For this exercise, print all of the data exactly as given.

Exercise data:
---*---
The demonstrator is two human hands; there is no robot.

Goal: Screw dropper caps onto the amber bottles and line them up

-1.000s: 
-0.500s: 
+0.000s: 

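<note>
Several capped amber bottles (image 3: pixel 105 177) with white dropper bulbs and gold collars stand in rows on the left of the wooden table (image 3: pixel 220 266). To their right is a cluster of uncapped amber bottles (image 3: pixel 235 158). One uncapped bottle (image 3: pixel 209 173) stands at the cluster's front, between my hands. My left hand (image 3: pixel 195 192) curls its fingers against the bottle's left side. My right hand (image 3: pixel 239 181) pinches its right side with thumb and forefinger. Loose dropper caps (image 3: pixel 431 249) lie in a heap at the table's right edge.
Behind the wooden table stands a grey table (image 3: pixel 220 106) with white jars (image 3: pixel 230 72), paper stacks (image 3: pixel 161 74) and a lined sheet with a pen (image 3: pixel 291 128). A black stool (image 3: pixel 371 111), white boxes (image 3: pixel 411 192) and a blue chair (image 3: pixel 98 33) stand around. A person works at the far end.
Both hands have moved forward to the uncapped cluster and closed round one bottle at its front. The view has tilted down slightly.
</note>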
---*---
Output for this exercise:
The demonstrator is two human hands; there is no robot.

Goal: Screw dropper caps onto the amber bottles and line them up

-1.000s: 
-0.500s: 
+0.000s: 

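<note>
Several capped amber bottles (image 3: pixel 105 177) with white dropper bulbs and gold collars stand in rows on the left of the wooden table (image 3: pixel 220 266). To their right is a cluster of uncapped amber bottles (image 3: pixel 235 158). One uncapped bottle (image 3: pixel 209 173) stands at the cluster's front, between my hands. My left hand (image 3: pixel 195 192) curls its fingers against the bottle's left side. My right hand (image 3: pixel 239 181) pinches its right side with thumb and forefinger. Loose dropper caps (image 3: pixel 431 249) lie in a heap at the table's right edge.
Behind the wooden table stands a grey table (image 3: pixel 220 106) with white jars (image 3: pixel 230 72), paper stacks (image 3: pixel 161 74) and a lined sheet with a pen (image 3: pixel 291 128). A black stool (image 3: pixel 371 111), white boxes (image 3: pixel 411 192) and a blue chair (image 3: pixel 98 33) stand around. A person works at the far end.
Both hands have moved forward to the uncapped cluster and closed round one bottle at its front. The view has tilted down slightly.
</note>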

The exercise closes with this answer.